Work instruction: Each line in these records that contains "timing" counts once. Give the number only.

Material for the task:
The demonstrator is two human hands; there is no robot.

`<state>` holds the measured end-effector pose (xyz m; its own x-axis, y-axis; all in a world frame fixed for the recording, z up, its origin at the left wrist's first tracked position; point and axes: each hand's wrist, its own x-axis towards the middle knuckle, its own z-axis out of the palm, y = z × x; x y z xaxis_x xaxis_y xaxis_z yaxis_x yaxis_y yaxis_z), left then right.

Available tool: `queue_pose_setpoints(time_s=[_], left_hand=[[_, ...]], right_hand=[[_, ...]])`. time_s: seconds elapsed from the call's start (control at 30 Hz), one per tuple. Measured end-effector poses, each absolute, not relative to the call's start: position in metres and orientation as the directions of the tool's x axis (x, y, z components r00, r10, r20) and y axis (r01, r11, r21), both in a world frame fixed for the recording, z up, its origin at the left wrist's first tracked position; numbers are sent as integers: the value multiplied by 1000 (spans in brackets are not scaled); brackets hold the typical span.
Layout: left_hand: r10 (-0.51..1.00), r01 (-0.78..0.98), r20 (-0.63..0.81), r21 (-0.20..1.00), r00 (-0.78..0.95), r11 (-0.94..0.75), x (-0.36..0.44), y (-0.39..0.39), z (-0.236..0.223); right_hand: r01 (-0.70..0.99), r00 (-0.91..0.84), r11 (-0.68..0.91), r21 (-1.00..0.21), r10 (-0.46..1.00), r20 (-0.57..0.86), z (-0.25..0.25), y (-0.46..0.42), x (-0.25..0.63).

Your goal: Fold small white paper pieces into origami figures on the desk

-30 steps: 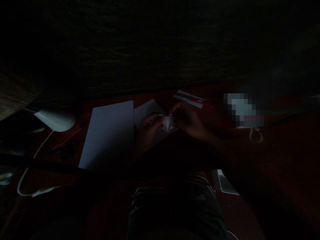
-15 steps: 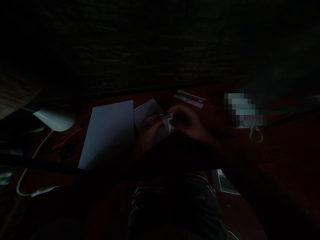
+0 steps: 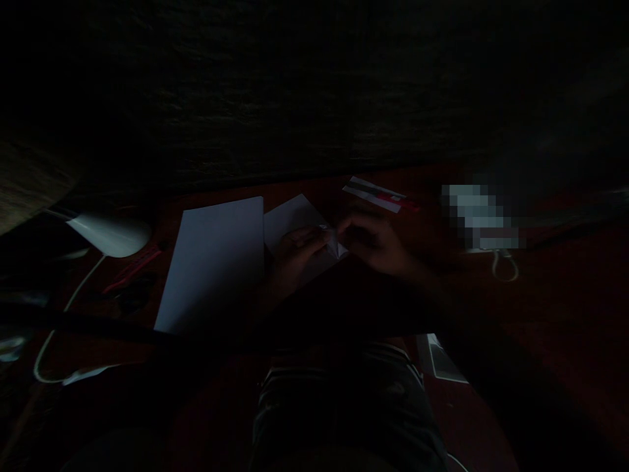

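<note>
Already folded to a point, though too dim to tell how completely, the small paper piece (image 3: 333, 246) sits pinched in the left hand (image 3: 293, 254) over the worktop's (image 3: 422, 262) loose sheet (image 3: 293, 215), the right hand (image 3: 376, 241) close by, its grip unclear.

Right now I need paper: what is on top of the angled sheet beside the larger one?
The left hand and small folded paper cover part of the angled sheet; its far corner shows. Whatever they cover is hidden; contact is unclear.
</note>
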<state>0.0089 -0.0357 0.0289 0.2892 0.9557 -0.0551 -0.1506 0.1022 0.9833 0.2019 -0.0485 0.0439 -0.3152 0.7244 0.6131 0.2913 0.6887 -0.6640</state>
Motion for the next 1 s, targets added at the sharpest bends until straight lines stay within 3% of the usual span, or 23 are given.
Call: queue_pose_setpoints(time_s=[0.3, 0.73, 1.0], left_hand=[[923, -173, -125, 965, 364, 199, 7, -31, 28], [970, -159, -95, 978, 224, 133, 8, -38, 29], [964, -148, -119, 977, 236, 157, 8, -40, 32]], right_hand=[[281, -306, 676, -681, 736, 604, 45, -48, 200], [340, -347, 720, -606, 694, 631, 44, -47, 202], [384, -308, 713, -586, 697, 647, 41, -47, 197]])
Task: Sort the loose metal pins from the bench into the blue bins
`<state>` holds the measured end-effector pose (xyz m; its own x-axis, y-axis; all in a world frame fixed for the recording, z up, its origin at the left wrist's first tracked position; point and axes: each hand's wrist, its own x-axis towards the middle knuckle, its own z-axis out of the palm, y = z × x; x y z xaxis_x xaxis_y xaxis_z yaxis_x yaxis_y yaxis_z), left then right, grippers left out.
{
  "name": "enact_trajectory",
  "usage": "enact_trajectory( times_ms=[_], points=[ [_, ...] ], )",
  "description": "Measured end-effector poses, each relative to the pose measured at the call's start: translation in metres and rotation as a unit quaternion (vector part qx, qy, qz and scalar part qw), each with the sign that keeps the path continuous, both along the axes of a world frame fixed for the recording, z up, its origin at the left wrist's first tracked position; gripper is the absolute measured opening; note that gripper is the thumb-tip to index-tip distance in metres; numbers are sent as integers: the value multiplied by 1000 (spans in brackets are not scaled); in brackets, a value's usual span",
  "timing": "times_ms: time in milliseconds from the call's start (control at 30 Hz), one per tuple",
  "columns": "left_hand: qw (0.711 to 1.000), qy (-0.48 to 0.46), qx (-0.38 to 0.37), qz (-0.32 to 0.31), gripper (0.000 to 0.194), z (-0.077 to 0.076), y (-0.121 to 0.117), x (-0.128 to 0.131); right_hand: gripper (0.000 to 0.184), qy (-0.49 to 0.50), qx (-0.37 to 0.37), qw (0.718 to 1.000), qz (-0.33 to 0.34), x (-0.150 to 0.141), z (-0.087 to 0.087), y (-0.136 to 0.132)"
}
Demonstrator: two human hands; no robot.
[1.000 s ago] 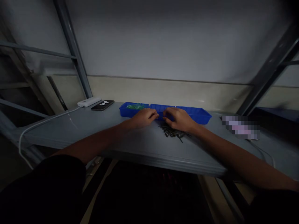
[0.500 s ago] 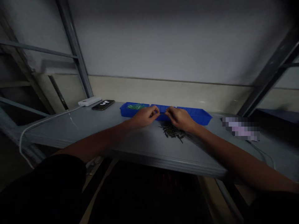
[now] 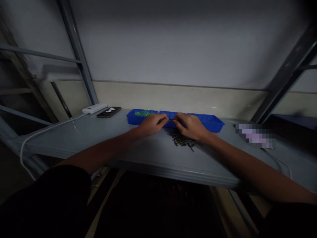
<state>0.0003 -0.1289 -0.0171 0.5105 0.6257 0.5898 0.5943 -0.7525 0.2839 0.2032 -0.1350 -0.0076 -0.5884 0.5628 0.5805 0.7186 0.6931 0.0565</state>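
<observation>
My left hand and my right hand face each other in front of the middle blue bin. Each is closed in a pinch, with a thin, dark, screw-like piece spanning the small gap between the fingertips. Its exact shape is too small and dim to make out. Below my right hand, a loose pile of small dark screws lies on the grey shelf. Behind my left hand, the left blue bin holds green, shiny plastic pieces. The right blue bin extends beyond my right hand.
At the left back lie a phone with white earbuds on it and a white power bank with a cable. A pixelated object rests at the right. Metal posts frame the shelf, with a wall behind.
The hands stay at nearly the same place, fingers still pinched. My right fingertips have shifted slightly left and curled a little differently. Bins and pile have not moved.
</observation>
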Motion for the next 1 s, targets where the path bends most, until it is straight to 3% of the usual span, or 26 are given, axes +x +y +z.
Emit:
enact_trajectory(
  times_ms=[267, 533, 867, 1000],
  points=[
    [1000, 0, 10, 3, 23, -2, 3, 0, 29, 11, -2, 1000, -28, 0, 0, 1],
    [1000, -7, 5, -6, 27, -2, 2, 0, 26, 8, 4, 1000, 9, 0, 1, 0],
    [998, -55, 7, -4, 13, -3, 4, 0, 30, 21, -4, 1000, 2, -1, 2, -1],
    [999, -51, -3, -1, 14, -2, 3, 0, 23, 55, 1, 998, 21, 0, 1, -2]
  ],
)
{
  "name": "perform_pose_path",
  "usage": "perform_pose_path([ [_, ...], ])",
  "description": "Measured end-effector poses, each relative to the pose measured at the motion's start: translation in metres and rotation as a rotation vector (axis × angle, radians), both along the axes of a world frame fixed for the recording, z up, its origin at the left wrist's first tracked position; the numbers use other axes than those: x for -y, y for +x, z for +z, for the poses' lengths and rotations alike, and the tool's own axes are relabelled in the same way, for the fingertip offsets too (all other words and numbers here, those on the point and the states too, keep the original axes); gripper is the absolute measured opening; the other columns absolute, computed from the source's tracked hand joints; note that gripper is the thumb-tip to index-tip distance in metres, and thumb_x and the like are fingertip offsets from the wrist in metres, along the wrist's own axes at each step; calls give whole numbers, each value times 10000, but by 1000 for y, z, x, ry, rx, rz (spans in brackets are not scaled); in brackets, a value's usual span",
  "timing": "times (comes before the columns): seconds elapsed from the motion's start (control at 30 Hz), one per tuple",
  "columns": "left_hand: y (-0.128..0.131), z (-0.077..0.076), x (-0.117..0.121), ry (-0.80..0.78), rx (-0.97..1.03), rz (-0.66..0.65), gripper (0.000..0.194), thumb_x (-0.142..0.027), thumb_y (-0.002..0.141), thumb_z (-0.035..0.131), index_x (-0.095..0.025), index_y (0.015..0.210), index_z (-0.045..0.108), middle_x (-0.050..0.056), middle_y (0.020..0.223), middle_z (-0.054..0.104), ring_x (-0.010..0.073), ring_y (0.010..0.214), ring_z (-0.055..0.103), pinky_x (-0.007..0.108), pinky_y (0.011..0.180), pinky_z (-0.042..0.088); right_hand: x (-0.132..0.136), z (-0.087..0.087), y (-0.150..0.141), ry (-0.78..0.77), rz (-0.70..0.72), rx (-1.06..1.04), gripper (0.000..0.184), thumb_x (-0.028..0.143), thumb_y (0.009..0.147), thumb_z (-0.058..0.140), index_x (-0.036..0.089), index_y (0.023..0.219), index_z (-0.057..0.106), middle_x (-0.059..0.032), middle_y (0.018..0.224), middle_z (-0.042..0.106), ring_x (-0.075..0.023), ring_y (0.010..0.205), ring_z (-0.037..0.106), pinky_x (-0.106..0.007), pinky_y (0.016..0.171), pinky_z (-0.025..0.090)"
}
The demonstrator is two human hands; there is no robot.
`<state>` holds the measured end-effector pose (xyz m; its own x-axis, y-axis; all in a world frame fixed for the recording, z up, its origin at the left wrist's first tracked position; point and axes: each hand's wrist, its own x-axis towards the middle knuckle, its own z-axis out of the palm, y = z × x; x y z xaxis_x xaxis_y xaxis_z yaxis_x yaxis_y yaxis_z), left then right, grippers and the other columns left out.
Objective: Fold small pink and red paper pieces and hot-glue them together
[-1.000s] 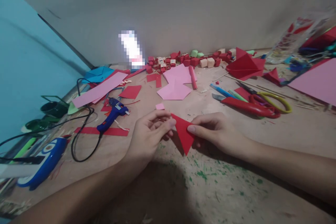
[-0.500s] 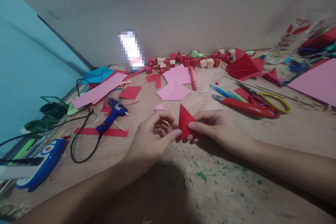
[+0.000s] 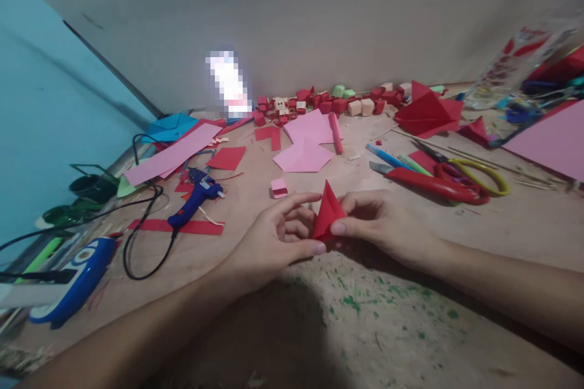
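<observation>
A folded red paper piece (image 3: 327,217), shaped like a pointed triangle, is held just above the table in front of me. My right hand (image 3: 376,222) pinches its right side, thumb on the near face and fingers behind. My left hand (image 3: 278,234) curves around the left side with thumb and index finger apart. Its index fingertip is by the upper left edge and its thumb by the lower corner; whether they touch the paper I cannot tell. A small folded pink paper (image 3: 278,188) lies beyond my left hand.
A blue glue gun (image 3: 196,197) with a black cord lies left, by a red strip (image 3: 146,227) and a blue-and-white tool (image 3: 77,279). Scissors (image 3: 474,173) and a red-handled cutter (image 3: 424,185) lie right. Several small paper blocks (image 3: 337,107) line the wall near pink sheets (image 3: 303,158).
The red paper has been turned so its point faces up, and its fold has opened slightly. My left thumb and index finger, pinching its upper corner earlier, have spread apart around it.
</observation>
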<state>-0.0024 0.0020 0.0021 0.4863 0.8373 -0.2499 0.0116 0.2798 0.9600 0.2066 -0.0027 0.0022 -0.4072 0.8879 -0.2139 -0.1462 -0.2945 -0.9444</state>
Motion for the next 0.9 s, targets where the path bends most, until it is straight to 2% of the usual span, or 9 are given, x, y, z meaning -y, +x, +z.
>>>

Answer to the problem: 2